HMS Sentinel (1904)
|Builder:||Vickers Limited, Barrow|
|Laid down:||June 1903|
|Launched:||19 April 1904|
|Fate:||Sold 18 January 1923|
|Class and type:||Sentinel-class scout cruiser|
|Beam:||40 ft (12 m)|
|Draught:||14 ft (4.3 m)|
|Speed:||25 knots (46 km/h)|
|Range:||Carried 160 tons coal (410 tons max)|
HMS Sentinel was one of two Sentinel-class scout cruisers which served with the Royal Navy. She was built by Vickers Limited at Barrow, laid down in June 1903, launched on 19 April 1904 and completed in April 1905 at a cost of about £282,000. She was originally to be named HMS Inchkeith, but was renamed in 1903, prior to launching.
She sported a partial turtle deck forward and shorter funnels than later ships of this type. She was designed to act as a leader of a destroyer flotilla but like other ships of this type was soon proved to be too slow for the role. As turbine engined destroyers came into service, they were rendered obsolete. She was armed with ten 12-pounder (76-mm) quick firing guns, eight 3-pounder (47-mm) quick firing guns and two 18-inch (460-mm) torpedo tubes.

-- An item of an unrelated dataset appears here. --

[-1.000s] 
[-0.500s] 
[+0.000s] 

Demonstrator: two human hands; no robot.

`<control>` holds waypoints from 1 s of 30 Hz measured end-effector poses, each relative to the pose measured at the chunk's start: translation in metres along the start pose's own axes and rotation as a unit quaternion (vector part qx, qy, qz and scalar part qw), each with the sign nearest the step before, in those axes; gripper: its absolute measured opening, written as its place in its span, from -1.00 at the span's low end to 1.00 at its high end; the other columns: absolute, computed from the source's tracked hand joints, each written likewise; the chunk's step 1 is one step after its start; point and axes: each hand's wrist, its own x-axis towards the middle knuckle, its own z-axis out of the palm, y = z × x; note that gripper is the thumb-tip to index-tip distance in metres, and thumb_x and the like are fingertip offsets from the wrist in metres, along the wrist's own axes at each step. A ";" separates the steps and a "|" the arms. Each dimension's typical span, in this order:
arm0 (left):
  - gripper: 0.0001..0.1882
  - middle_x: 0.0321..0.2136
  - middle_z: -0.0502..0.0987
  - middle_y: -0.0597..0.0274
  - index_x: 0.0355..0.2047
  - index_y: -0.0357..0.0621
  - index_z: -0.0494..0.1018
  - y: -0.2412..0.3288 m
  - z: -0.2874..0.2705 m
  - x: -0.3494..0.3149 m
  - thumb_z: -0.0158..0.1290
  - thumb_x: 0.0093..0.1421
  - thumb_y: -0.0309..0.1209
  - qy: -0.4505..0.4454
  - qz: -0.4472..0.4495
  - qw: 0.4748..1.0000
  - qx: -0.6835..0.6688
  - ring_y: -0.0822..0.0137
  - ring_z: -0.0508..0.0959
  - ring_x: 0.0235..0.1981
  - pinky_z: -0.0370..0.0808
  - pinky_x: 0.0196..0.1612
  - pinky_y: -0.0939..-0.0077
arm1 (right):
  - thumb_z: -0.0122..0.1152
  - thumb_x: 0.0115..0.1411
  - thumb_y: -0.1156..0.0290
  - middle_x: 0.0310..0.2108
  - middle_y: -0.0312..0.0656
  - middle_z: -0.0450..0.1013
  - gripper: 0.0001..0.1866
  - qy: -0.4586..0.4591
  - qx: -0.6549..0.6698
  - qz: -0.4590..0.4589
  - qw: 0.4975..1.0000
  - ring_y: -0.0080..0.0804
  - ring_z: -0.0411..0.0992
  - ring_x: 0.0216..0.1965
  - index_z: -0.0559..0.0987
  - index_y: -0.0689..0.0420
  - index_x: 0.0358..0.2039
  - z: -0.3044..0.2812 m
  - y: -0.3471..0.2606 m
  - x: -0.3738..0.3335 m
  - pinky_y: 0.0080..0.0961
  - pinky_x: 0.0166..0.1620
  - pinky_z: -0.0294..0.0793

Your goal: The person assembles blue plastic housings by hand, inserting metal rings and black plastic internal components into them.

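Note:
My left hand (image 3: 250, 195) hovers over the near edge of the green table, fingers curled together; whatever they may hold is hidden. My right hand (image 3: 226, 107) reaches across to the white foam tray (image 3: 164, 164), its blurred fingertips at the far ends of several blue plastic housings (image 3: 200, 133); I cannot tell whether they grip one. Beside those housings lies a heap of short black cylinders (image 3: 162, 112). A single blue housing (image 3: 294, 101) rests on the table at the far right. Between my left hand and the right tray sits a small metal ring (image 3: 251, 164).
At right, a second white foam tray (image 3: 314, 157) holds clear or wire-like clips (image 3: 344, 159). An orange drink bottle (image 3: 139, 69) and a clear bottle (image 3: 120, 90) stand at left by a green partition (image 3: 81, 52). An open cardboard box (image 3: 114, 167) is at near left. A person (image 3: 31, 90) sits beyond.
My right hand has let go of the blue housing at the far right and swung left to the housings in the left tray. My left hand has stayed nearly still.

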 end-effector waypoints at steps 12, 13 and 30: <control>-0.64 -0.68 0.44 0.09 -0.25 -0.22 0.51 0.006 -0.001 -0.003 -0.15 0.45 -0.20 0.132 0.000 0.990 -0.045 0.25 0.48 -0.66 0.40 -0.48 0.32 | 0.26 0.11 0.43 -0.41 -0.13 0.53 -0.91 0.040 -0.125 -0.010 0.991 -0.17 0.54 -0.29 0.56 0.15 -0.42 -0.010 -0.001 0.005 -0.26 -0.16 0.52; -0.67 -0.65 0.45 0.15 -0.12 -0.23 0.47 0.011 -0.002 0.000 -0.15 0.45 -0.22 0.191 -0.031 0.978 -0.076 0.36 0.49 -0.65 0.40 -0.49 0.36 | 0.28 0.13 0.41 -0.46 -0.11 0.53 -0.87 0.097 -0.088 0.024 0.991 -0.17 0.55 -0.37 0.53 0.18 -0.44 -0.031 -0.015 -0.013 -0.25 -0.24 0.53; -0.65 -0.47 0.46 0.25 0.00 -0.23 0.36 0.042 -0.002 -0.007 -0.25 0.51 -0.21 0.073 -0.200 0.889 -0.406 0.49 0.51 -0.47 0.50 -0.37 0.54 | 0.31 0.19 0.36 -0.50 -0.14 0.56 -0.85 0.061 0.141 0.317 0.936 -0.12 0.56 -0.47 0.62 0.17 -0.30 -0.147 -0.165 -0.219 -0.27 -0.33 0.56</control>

In 1911-12 she was rearmed with nine QF 4-inch (101.6-mm) Mk IV guns.
Sentinel began her career with the 3rd Cruiser Squadron in the Mediterranean, before being recalled to join the Channel Fleet, and then the Home Fleet from 1907. In 1910 she was leader of the 5th Destroyer Flotilla at Chatham, then in 1913 moved to lead the 9th Destroyer Flotilla at Portsmouth.
She began the First World War in service with the 8th Destroyer Flotilla in the Firth of Forth but, proving too sluggish for the role, in 1915 was temporarily attached with 6th Light Cruiser Squadron in the Humber. Here she was used to guard against Zeppelin raids. In 1916 she was stationed in the Mediterranean and then the Aegean in 1918. On 12 November 1918 Sentinel was part of the squadron sent through the Dardanelles to undertake duties in the Black Sea, where Britain was becoming involved in the Russian Civil War. After the war Sentinel served as Mechanic’s training ship at Chatham between 1920 and 1922 before being sold for scrap on 18 January 1923. She arrived at Sunderland for breaking up on 20 June 1923 after having suffered a stranding on the way.